Digital PCR para cuantificar la circulación MicroRNAs en infarto agudo de miocardio y enfermedades cardiovasculares

Este método puede ayudar a responder preguntas clave en el campo del diagnóstico, como si los micro ARN son biomarcadores válidos en las enfermedades cardiovasculares. En comparación con la PCR cuantitativa en tiempo real, la PCR digital exhibe cualidades técnicas superiores para cuantificar microARN en circulación. Como la muestra se divide en unas 20.000 gotas, no es necesario duplicar las mediciones y no se necesita una curva estándar para la cuantificación.

Aunque este método puede proporcionar información sobre la cuantificación de microARN en pacientes cardiovasculares, también puede aplicarse a otros pacientes y enfermedades, ya que otros microARN se han mostrado prometedores como biomarcadores en la progresión del cáncer, también puede aplicarse a pacientes oncológicos. Por lo general, las personas nuevas en este método tendrán dificultades porque las gotas generadas son frágiles y deben manipularse con cuidado. Después de aislar el ARN de las muestras de suero, continúe con la transcripción inversa para obtener ADN complementario más estable para la dPCR.

Para empezar, descongela el kit de transcripción inversa con hielo. A continuación, gire las enzimas y los cebadores. A continuación, prepare la mezcla maestra como se describe en el protocolo de texto.

Combine 10 microlitros de la mezcla maestra con cinco microlitros de ARN extraído en cada pocillo de una placa de 96 pocillos. A continuación, centrifugar la placa a 2.000 x g a cuatro grados centígrados durante dos minutos. Proceda con la transcripción inversa como se detalla en el protocolo de texto.
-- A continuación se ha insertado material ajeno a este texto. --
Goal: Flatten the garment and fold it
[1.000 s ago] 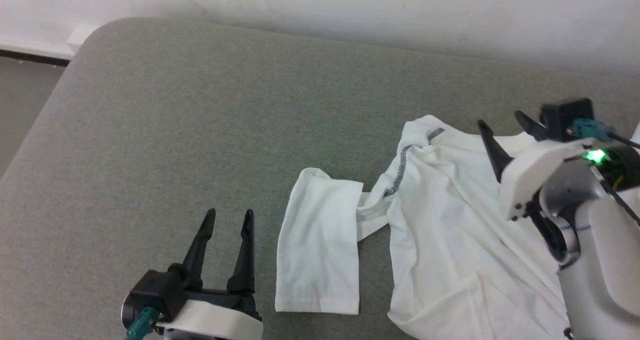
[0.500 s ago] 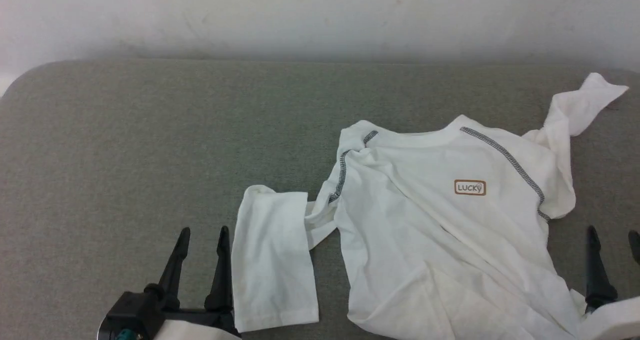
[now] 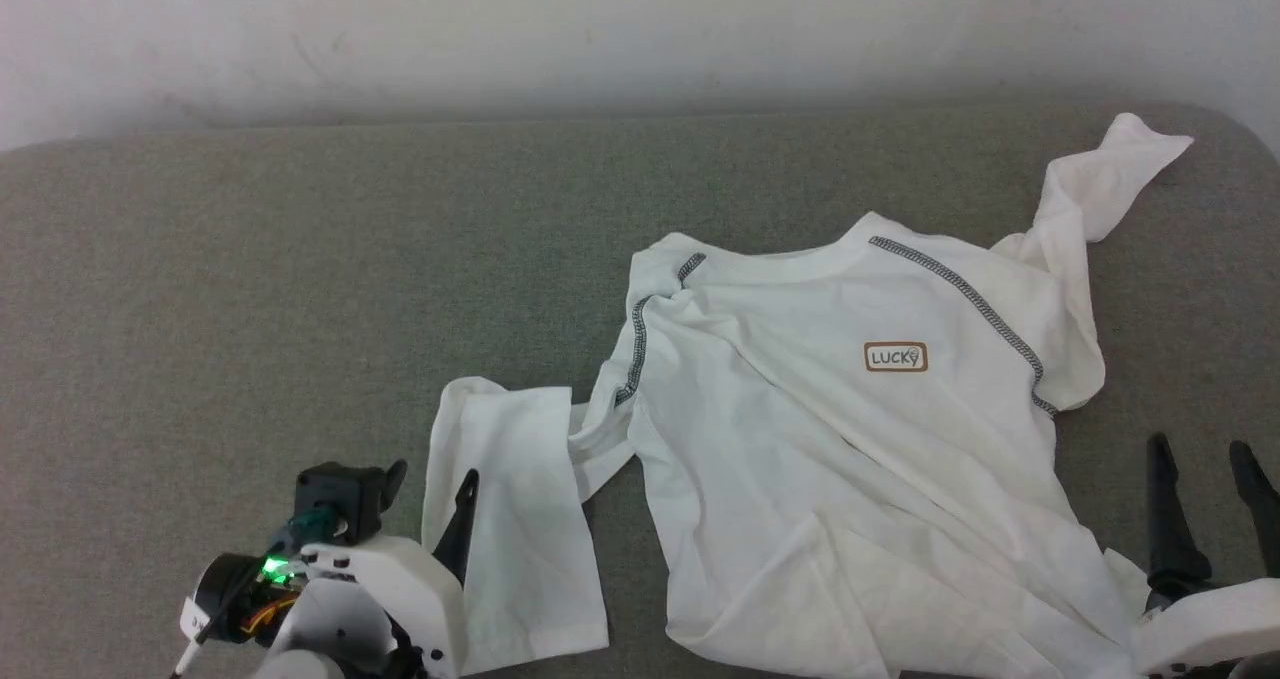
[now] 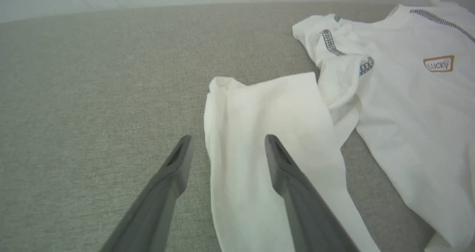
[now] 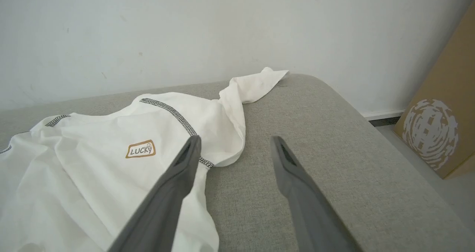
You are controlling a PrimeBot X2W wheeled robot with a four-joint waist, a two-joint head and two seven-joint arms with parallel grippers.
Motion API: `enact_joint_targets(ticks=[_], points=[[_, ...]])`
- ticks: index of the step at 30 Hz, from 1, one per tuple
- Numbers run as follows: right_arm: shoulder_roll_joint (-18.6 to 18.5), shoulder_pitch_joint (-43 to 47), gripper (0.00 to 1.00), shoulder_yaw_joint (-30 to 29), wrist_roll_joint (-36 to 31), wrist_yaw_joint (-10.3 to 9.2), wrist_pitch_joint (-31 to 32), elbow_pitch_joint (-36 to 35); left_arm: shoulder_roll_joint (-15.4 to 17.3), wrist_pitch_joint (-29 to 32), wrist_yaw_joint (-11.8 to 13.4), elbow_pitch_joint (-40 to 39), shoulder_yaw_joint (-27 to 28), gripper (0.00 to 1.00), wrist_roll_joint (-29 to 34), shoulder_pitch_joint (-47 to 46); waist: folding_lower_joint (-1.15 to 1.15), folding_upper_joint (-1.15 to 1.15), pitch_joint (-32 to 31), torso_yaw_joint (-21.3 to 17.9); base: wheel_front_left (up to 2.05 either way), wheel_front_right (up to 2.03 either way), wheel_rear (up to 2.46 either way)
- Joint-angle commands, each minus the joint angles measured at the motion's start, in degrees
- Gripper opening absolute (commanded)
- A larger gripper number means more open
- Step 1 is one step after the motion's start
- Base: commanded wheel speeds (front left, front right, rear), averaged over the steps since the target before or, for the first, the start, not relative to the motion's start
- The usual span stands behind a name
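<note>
The garment (image 3: 850, 479), a white long-sleeved shirt with a "LUCKY" patch (image 3: 895, 357), lies rumpled and chest up on the grey cushion (image 3: 300, 289). One sleeve (image 3: 510, 529) is doubled back at the left. The other sleeve (image 3: 1100, 179) trails toward the back right corner. My left gripper (image 3: 432, 479) is open at that folded sleeve's left edge. In the left wrist view, the left gripper (image 4: 228, 138) straddles the sleeve's (image 4: 267, 107) edge, one finger over cloth and one over cushion. My right gripper (image 3: 1198, 449) is open just right of the hem. In the right wrist view, the right gripper (image 5: 235, 138) holds nothing.
A white wall (image 3: 600, 29) runs behind the cushion. The cushion's rounded right end (image 5: 334, 107) drops to the floor, where a cardboard box (image 5: 441, 122) stands. Bare cushion stretches left of the shirt (image 4: 92, 77).
The head camera has swung right, bringing the whole shirt into view. My right gripper came off the collar area down to the lower right. My left gripper tilted toward the folded sleeve.
</note>
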Motion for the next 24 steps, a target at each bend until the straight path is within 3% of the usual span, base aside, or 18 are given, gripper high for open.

Primero, descongele la mezcla comercial de dPCR, los cebadores de ADNc y PCR en hielo y centrifugue inmediatamente antes de usar. A continuación, prepare la mezcla maestra como se describe en el protocolo de texto. Agregue volúmenes de 1,33 microlitros de producto de transcripción inversa a volúmenes de 18,67 microlitros de la mezcla maestra y centrifugue brevemente.

Con una pipeta, transfiera 20 microlitros de la muestra a cada pocillo de la fila de medio de un casete de ocho pocillos. A continuación, pipetee 70 microlitros de aceite de generación de gotas en los pozos de aceite del casete. A continuación, coloque una junta en la parte superior del casete y colóquela en el generador de gotas.

Cierre el generador de gotas y espere hasta que las tres luces indicadoras estén en verde fijo. Con una pipeta, transfiera con cuidado 40 microlitros de la muestra en forma de gota a pocillos separados de una placa de 96 pocillos. A continuación, selle la placa con una lámina dPCR a 180 grados centígrados durante cuatro segundos.

Coloque la placa PCR sellada en el ciclador y siga las instrucciones de ciclo descritas en el protocolo de texto. Retire la placa del termociclador y transfiérala a la base de un soporte de placas. A continuación, coloque la parte superior del soporte de la placa en la placa PCR.

Por último, inicie el software comercial de dPCR. En este protocolo, se utilizó la PCR digital para cuantificar microRNAs en el suero de pacientes con enfermedad cardiovascular. Se tomaron muestras de 16 pacientes antes, ocho horas después y 16 horas después de la intervención percutánea.

Los pacientes con infarto de miocardio con elevación del segmento ST mostraron un aumento significativo en los niveles de miR-499 en comparación con los pacientes con enfermedad arterial coronaria estable. Una vez dominada, esta técnica se puede realizar en aproximadamente una hora para la formación de gotas de 96 muestras si se hace correctamente. Al intentar este procedimiento, es importante tener en cuenta que debe manipular las gotitas con cuidado.

Después de ver este video, debe tener una buena comprensión de cómo realizar la PCR digital correctamente, mediante la formación correcta de gotas, ciclos, lectura y análisis.